Arista - Broadcom AI Networking Solution Brief

Solution Highlights

Overview

The rapid advancement of AI necessitates AI data centers that deliver optimal performance for AI workloads, requiring maximized network bandwidth and minimized latency. Broadcom and Arista have collaborated to address these requirements by providing high-performance network hardware and fine-tuning key parameters for end-to-end 400G and 800G AI network solutions. This collaboration focuses on optimizing network performance and TCO with efficient, highly reliable designs implementing robust congestion control, load balancing, and telemetry.

The diagram shows a Tiered Leaf Spine/Plane based design with Arista switches. The top tier consists of four Arista switches, and the bottom tier consists of eight Arista switches, with numerous connections between them, illustrating a high-density, interconnected network architecture.

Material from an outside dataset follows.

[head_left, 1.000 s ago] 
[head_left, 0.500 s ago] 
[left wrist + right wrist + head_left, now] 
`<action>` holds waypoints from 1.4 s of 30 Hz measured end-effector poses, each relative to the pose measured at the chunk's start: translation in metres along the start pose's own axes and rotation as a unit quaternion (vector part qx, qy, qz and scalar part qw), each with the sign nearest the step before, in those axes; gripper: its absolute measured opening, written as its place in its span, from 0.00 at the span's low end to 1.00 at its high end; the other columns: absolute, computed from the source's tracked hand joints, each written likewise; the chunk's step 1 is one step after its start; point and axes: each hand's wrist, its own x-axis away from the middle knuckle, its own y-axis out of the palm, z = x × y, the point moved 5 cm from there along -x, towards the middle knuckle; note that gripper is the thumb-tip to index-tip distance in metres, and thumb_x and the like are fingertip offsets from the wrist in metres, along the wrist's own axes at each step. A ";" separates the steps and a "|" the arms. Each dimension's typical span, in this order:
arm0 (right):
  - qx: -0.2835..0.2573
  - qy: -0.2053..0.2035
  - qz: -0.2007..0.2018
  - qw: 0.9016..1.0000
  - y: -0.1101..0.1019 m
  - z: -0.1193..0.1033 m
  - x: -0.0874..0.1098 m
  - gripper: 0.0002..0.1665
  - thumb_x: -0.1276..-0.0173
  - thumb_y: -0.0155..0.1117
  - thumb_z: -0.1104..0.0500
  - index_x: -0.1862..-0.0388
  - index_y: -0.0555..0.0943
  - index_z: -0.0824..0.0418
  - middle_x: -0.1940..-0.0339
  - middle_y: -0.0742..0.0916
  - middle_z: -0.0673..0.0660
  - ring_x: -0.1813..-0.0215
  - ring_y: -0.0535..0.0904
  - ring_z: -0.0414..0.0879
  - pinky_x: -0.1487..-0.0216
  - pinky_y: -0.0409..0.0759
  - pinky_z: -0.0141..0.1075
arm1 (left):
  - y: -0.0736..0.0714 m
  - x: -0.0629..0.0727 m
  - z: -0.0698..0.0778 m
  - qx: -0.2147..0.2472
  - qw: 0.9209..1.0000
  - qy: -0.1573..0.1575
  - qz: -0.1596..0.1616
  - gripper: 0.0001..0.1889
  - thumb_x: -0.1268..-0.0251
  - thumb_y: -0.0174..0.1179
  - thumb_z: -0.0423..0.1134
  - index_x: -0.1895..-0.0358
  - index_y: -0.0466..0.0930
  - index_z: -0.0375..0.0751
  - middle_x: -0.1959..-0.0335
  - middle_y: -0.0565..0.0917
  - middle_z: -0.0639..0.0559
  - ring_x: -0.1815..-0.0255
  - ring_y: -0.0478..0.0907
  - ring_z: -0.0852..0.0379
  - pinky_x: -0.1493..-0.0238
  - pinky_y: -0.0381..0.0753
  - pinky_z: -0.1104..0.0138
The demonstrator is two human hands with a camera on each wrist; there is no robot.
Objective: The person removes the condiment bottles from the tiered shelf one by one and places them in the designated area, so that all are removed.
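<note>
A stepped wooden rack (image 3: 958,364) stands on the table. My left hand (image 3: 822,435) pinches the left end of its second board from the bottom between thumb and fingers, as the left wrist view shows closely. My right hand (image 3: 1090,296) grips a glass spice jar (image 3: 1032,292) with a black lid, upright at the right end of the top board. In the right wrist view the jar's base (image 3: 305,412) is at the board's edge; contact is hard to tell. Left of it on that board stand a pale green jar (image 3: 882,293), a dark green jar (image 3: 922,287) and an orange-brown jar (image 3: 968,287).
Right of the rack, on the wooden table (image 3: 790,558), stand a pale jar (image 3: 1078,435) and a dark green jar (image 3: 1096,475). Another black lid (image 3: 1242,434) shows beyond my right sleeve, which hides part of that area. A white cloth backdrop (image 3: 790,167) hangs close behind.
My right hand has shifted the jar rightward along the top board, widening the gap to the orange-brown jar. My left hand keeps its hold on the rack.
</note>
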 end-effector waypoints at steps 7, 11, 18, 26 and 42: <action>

Arista's portfolio of fixed and modular systems enables clusters of tens of thousands of accelerators, utilizing efficient 2-tier topologies to minimize complexity and costs while maximizing performance and reliability. Arista's commitment to open standards provides customers with maximum choice in accelerators, NICs, and storage, supporting common cluster deployment configurations like Clos topologies.

Features

To meet the high-performance requirements of AI/ML cluster back-end networks, advanced features are essential:

Arista EOS (Extensible Operating System) and Datacenter Switches

Arista EOS delivers a high-bandwidth, low-latency, lossless network scalable to support thousands of XPUs at speeds from 100G to 800G. It enables a premium lossless network through traffic management, adjustable buffer allocation, and support for PFC and DCQCN for RoCE deployments. Arista's DLB and CLB features maximize network forwarding efficiency by minimizing congestion. The Latency Analyzer (LANZ) feature monitors interface congestion and queuing latency, simplifying the configuration of PFC and ECN thresholds for optimal buffer utilization.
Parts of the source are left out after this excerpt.